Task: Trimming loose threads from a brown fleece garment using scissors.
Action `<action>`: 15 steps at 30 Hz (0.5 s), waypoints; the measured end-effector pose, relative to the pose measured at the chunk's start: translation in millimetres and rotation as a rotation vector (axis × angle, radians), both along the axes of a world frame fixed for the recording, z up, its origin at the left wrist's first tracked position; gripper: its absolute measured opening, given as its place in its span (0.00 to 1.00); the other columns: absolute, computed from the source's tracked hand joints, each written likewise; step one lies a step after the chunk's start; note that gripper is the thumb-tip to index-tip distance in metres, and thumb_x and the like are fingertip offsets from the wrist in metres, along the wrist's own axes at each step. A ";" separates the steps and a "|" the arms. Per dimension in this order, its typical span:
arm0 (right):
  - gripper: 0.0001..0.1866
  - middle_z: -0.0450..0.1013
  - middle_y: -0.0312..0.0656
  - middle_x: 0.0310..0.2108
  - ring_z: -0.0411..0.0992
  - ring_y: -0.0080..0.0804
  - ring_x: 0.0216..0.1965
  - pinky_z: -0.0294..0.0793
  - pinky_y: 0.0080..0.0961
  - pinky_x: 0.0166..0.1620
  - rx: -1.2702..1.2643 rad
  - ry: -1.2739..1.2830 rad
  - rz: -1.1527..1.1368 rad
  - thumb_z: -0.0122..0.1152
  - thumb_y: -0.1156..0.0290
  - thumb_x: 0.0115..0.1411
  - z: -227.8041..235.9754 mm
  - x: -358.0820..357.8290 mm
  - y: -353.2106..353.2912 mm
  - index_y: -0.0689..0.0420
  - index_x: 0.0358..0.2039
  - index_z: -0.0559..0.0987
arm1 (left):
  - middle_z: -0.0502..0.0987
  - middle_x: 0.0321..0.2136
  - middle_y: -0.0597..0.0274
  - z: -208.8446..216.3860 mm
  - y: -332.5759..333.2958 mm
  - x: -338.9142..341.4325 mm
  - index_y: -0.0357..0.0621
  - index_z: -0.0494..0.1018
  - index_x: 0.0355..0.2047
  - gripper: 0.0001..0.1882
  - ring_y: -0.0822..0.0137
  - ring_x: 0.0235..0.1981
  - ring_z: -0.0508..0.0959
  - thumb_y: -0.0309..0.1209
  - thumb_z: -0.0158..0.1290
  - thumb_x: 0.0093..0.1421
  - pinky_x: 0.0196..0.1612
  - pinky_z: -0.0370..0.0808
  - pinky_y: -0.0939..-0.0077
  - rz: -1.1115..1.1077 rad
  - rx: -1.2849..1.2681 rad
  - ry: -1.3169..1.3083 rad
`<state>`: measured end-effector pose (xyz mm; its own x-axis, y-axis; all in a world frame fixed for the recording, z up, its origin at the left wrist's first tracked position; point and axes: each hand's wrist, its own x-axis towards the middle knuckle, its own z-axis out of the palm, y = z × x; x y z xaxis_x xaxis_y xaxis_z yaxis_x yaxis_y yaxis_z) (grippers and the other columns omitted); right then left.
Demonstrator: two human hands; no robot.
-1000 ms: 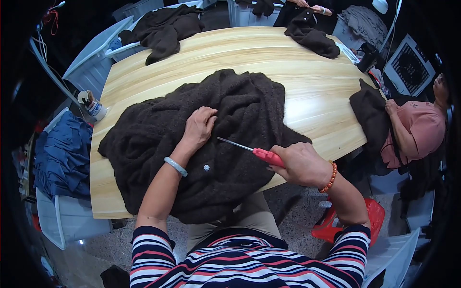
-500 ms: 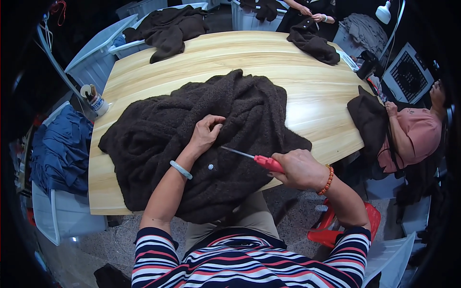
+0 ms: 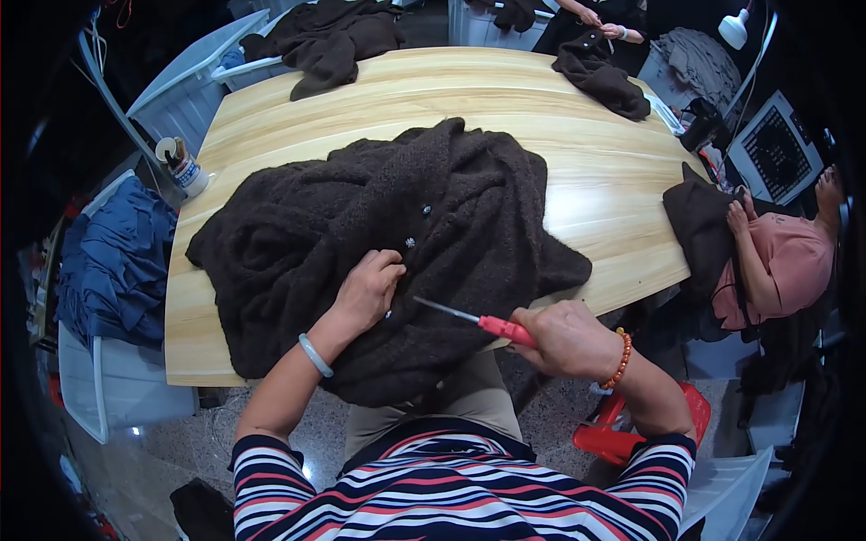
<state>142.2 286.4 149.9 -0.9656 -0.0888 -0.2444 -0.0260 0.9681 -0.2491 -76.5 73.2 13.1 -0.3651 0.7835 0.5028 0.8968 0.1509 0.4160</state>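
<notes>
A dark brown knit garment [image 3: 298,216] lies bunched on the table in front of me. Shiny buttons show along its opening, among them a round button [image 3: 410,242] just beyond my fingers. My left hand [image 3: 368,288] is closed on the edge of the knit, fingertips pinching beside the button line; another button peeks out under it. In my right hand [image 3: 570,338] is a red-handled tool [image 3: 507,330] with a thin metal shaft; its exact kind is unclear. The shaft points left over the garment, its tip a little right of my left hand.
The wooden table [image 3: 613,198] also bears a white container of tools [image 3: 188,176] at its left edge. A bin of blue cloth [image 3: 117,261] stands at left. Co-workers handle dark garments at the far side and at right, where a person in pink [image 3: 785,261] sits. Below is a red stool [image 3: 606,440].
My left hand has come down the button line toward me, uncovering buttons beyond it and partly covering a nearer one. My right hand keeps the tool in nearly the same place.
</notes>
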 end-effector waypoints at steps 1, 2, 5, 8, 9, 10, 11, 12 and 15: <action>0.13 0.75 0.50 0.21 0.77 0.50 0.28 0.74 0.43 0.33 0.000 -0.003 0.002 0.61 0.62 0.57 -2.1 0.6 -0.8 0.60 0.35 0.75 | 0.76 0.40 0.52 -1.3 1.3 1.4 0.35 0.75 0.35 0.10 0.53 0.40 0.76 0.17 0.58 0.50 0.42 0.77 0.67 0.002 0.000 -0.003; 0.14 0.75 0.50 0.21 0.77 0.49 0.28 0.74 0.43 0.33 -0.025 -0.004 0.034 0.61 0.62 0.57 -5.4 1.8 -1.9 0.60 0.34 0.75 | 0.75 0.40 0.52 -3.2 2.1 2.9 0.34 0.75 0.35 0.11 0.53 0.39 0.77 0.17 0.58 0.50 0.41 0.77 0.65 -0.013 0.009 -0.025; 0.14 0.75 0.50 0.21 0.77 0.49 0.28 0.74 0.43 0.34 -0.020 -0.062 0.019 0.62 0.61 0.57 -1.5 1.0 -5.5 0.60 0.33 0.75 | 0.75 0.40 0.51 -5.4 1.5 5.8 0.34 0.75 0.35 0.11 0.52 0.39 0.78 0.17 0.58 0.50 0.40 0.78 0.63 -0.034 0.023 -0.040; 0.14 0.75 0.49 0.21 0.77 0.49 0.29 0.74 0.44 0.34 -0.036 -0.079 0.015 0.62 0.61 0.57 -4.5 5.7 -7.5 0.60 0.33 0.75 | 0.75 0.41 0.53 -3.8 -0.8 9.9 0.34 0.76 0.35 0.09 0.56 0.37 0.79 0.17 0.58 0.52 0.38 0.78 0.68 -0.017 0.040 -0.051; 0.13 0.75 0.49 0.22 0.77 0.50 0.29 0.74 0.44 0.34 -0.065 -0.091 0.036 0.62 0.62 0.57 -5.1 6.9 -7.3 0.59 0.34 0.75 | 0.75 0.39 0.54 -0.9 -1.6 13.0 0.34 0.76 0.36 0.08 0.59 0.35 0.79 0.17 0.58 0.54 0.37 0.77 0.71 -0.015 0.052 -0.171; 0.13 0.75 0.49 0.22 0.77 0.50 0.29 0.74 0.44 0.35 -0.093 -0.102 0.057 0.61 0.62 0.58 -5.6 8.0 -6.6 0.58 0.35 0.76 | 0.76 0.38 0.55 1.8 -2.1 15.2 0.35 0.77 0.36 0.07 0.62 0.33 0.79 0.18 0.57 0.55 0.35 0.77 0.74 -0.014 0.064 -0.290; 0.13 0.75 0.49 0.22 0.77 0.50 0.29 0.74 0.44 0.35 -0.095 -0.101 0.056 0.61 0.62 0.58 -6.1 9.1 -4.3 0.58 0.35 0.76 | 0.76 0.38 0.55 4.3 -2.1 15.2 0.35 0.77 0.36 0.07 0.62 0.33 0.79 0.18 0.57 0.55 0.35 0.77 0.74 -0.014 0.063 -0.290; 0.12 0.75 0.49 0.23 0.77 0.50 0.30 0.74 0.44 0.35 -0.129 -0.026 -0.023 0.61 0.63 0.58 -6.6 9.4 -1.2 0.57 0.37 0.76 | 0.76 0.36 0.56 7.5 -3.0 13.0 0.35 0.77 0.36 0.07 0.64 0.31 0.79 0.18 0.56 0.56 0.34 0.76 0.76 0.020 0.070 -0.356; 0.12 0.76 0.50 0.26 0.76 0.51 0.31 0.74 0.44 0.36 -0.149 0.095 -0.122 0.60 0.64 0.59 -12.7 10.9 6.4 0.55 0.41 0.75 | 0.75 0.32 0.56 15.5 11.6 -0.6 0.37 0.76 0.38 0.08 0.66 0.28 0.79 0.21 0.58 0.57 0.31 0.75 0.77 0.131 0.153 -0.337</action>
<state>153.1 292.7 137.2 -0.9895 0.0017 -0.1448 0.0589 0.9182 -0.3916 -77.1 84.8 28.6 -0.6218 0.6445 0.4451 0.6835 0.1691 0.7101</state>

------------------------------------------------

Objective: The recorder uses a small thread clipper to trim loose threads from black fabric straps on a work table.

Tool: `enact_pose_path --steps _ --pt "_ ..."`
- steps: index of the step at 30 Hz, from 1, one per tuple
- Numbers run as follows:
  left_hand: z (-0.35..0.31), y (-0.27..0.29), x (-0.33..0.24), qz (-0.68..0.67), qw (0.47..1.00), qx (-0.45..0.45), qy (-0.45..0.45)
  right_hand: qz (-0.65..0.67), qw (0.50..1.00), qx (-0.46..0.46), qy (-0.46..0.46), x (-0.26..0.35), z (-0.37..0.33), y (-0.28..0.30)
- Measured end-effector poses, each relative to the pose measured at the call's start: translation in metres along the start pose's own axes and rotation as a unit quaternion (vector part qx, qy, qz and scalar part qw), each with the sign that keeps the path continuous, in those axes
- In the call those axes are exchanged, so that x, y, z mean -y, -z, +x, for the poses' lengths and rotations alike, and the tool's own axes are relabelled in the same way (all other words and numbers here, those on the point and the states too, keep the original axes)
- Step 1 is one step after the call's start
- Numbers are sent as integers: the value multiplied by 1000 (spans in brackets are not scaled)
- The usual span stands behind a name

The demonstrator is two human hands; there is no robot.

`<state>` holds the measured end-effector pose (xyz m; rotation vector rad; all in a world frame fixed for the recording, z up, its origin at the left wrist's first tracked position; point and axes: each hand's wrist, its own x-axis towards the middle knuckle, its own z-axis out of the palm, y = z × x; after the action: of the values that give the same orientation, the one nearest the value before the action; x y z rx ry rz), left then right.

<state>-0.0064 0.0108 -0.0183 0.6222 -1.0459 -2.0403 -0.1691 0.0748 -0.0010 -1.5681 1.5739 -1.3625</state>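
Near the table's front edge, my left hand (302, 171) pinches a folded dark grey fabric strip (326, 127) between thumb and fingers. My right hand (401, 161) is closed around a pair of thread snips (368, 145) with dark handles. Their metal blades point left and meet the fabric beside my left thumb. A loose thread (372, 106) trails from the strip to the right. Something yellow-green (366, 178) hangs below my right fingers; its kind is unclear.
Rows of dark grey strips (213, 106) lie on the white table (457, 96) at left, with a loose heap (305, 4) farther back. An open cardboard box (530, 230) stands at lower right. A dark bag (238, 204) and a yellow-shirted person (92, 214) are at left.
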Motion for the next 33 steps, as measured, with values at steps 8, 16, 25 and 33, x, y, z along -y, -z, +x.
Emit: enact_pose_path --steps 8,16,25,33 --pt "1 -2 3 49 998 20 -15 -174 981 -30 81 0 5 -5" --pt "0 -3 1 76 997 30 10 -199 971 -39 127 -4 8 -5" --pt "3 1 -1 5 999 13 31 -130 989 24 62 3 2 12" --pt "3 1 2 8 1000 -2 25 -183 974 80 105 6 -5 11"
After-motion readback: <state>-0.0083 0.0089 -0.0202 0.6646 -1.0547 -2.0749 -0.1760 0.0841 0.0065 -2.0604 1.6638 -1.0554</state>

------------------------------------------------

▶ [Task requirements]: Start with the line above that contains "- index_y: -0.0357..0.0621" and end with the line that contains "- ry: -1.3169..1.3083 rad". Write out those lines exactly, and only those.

▶ [Solution for this task]:
  - index_y: -0.0357..0.0621
  - index_z: -0.0494..0.1018
  - index_x: 0.0355..0.2047
  - gripper: 0.0001..0.1882
  - ring_y: -0.0822..0.0137
  - ring_x: 0.0235..0.1981
  - ring_z: -0.0508..0.0959
  - thumb_y: -0.0309..0.1209
  - thumb_z: -0.0158..0.1290
  - thumb_x: 0.0093..0.1421
  - pinky_x: 0.0196..0.1612
  - pinky_z: -0.0370..0.0808
  - pinky_y: -0.0939..-0.0077
  - rz: -1.1115..1.1077 rad
  - rx: -1.2849..1.2681 rad
  - ry: -1.3169..1.3083 rad

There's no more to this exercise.